There's a beautiful kind of consciousness and recognition at play in Jacob's preparation for his death. Jacob is, as Aviva Zornberg notes (in The Beginning of Desire), "the only patriarch who speaks his will, in full awareness of his own end."

Today, in the midst of an ongoing pandemic, I'm not sure that any of us would glorify the idea of illness. But, this midrashic theme -- of Jacob striving for the extra time he knew he needed to brace and prepare for change and put his affairs in order -- does ring true to me as a core human desire.

It's been nearly two years now since we first heard the words "coronavirus" and "Covid-19." In early 2020, the changes to our day-to-day existence slammed into us suddenly... like one who (in the words of Pirke d'Rabbi Eliezer) "sneezed, and his soul went out through his nostrils." We are still reeling from the losses of this pandemic chapter, which hit us much as any sudden loss might. As psychologist Betsy Stone wrote this week in an article entitled "Can you say no once in a while?": "Research has long taught us that grief is a full body experience. It is powerlessness, fear, struggle. People who are grieving sleep more, get sick more often, and don't think clearly. COVID has been 20 months of grief."

However, like Jacob, as the pandemic has dragged on, it's transformed from a situation of sudden loss to a longer-term condition. Over the last year, multiple vaccinations have been approved and nearly all of us (age 5+, at least) have received multiple doses(!); now new oral therapeutics are in the works as well. We have also adapted to be able to live and function more safely, using tools like masks and testing, outdoor living rooms and air filters... all of which has bought us some extra time. Jacob filled his extended time with richness and meaning, gathering family members around him, sharing instructions for his own burial and articulating blessings for his grandchildren and children. What about us -- what have we learned from this extended collective "illness"? I hope that the answer is something, that we are now better equipped to thoughtfully and consciously navigate the challenges we face. Certainly, the pandemic has driven home the degree to which we are all dependent on one another. In the words of Dr. Ed Septimus, an infectious disease specialist in Houston, "We all must do our share. A few reflections as we will soon begin year 3 of the pandemic: (1) be credible, (2) express empathy, (3) show respect, (4) be transparent and communicate urgency, (5) learn from mistakes, (6) encourage community engagement, (7) follow the science, (8) multi-stakeholder coordination, and (9) humility!"

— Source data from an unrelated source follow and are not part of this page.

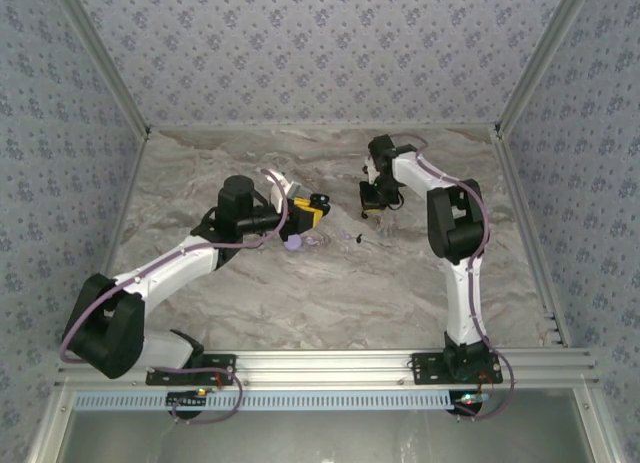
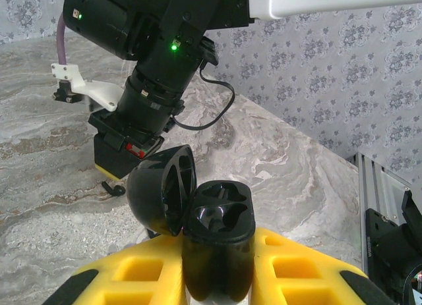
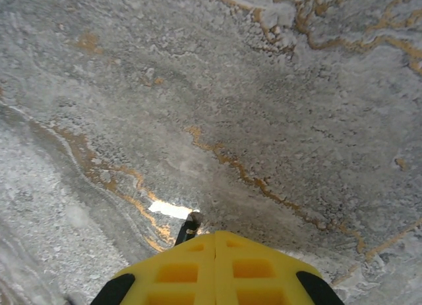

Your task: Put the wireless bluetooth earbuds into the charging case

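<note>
You have the marbled table (image 1: pixel 300 313), with both arms reached to its middle. Your left gripper (image 1: pixel 309 210) sits left of centre, its fingers pinching the black case (image 2: pixel 218 221) by the body. The lid (image 2: pixel 160 190) is swung open and both wells look empty (so nothing is seated yet). A lavender puck (image 1: pixel 293 243) lies on the table just near of that gripper, untouched.

Your right gripper (image 3: pixel 214 239) is down at the table, right of the case and slightly farther back, with its fingers pressed together along their seam. A tiny black earbud (image 3: pixel 190 224) pokes out at their tip, left of the seam. I cannot tell whether it is nipped or merely touching. A couple of specks (image 1: pixel 346 236) lie between the grippers, too small to name.

The step in hand looks like picking the first earbud. Next you would lift a little and check that the bud comes up. Then carry it left over the open case, line it up with one well and lower it in.
</note>
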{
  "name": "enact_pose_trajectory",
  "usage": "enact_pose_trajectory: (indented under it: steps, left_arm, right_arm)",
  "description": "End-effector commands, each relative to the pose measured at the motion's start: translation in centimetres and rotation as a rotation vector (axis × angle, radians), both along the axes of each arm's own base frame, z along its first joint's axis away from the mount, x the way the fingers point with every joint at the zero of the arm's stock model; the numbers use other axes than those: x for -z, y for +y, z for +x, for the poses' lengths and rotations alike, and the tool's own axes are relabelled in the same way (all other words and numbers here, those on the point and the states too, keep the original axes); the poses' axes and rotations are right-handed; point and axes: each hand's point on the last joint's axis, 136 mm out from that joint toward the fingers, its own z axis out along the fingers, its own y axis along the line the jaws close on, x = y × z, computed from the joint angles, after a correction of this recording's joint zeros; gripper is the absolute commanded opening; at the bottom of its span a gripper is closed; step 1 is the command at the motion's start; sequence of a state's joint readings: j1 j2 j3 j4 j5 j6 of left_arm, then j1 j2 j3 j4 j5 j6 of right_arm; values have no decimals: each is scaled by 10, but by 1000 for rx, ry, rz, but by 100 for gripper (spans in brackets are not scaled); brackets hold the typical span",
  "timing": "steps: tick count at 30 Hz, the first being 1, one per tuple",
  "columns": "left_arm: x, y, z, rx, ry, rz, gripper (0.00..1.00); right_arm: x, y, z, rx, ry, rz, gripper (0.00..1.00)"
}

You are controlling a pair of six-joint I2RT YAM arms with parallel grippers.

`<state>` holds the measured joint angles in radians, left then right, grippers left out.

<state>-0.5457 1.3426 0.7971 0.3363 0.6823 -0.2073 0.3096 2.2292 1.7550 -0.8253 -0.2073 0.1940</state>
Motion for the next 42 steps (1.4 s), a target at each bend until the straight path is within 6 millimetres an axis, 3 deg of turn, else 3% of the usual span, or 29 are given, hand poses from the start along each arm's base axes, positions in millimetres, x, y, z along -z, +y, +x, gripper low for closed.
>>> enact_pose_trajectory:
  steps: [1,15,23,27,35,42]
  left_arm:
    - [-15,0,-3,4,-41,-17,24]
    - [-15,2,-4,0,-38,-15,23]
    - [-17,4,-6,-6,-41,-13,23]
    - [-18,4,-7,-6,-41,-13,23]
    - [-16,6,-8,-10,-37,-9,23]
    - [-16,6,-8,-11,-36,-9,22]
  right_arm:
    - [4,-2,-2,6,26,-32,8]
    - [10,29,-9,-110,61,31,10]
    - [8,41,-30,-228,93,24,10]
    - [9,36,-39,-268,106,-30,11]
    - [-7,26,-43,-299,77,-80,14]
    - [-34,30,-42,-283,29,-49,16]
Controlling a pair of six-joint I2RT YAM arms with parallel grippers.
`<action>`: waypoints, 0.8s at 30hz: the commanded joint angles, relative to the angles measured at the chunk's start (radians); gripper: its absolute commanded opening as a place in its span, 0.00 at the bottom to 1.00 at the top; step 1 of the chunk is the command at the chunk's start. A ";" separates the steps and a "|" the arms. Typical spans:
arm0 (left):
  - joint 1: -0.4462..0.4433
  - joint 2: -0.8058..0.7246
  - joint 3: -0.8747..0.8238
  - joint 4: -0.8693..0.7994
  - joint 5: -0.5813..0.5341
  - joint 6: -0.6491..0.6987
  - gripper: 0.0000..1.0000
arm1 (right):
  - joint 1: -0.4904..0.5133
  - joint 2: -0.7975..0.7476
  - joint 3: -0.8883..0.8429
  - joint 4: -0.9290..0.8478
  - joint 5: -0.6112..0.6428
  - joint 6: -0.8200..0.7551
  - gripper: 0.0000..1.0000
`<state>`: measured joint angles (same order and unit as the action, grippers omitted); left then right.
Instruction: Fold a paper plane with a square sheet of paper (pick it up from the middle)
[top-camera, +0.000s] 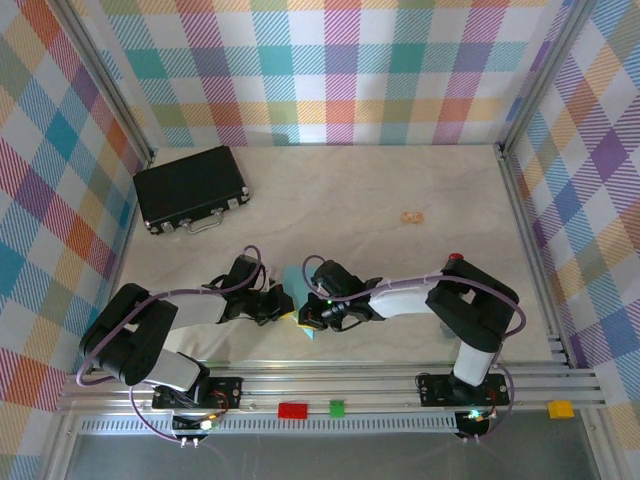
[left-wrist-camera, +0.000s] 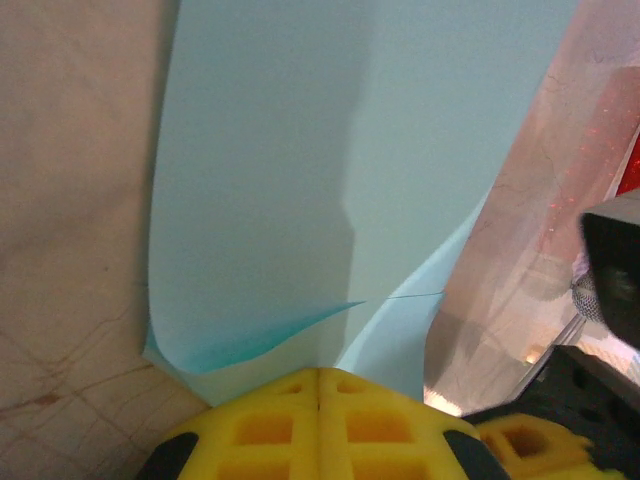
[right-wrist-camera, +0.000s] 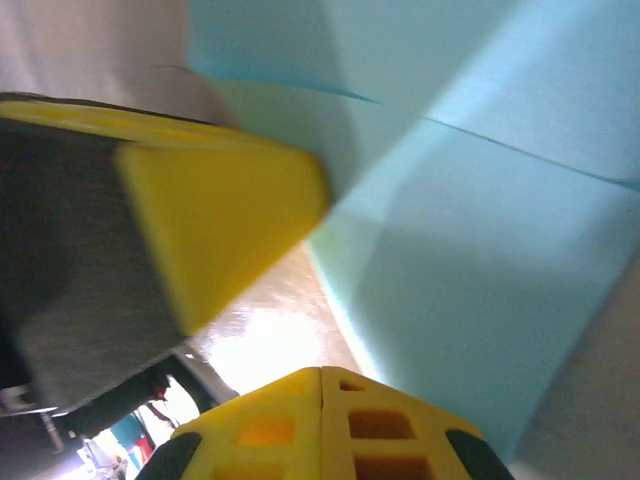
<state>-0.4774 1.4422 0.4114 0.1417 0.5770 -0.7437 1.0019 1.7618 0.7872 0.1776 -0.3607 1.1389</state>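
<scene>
The light turquoise sheet of paper (top-camera: 293, 283) lies on the table near the front middle, partly folded, with a raised flap and overlapping layers (left-wrist-camera: 330, 150). Both arms meet over it. My left gripper (top-camera: 283, 303) is shut, and its yellow fingertips (left-wrist-camera: 320, 372) rest at the paper's near edge beside the curled flap. I cannot tell whether paper is pinched between them. My right gripper (top-camera: 310, 312) is shut too, its tips (right-wrist-camera: 321, 372) just off the paper's edge (right-wrist-camera: 480, 230) over bare table. The left gripper's yellow finger (right-wrist-camera: 220, 220) looms close in the right wrist view.
A black case (top-camera: 192, 187) lies at the back left. A small tan scrap (top-camera: 412, 216) sits right of centre. Plaid walls close in three sides. An aluminium rail (top-camera: 400, 372) runs along the front, with red (top-camera: 293, 409), green (top-camera: 337, 407) and yellow (top-camera: 560, 408) blocks below it.
</scene>
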 joint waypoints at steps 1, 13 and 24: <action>-0.006 0.001 -0.030 -0.042 -0.059 -0.009 0.00 | 0.003 0.007 -0.061 -0.033 0.007 0.028 0.00; -0.007 -0.138 0.051 -0.096 -0.024 0.007 0.10 | 0.002 -0.011 -0.114 -0.035 -0.006 0.047 0.00; -0.132 -0.162 0.028 -0.102 -0.052 -0.035 0.08 | 0.003 -0.006 -0.111 -0.050 0.004 0.053 0.00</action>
<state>-0.5716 1.2564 0.4435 0.0525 0.5503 -0.7597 1.0008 1.7325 0.6937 0.2317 -0.3641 1.1717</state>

Without a date, we still find ourselves inside a scary time, and a wearying one; as we brace for an Omicron wave right now, we know there is more loss to come. And yet, this week's parasha -- and particularly the midrashim around Jacob's request for "an extension" -- can lend a helpful perspective. Rather than being bowled over by sudden change, we can see more clearly that we have entered a new phase, one in which we are living with the pandemic in a longer-term way. Like Jacob, this gift of more time gives us greater awareness and the agency to make choices.

As we conclude this first book of the Torah, we say "chazak, chazak, v'nitchazek" - "strength, strength, and may we be strengthened."  I pray that -- as we move from Genesis to Exodus, and from one calendar year to the next --  we will find the strength and tools we need to manage through this chapter of ongoing loss and transition, and to ready ourselves for the new beginnings that will come after.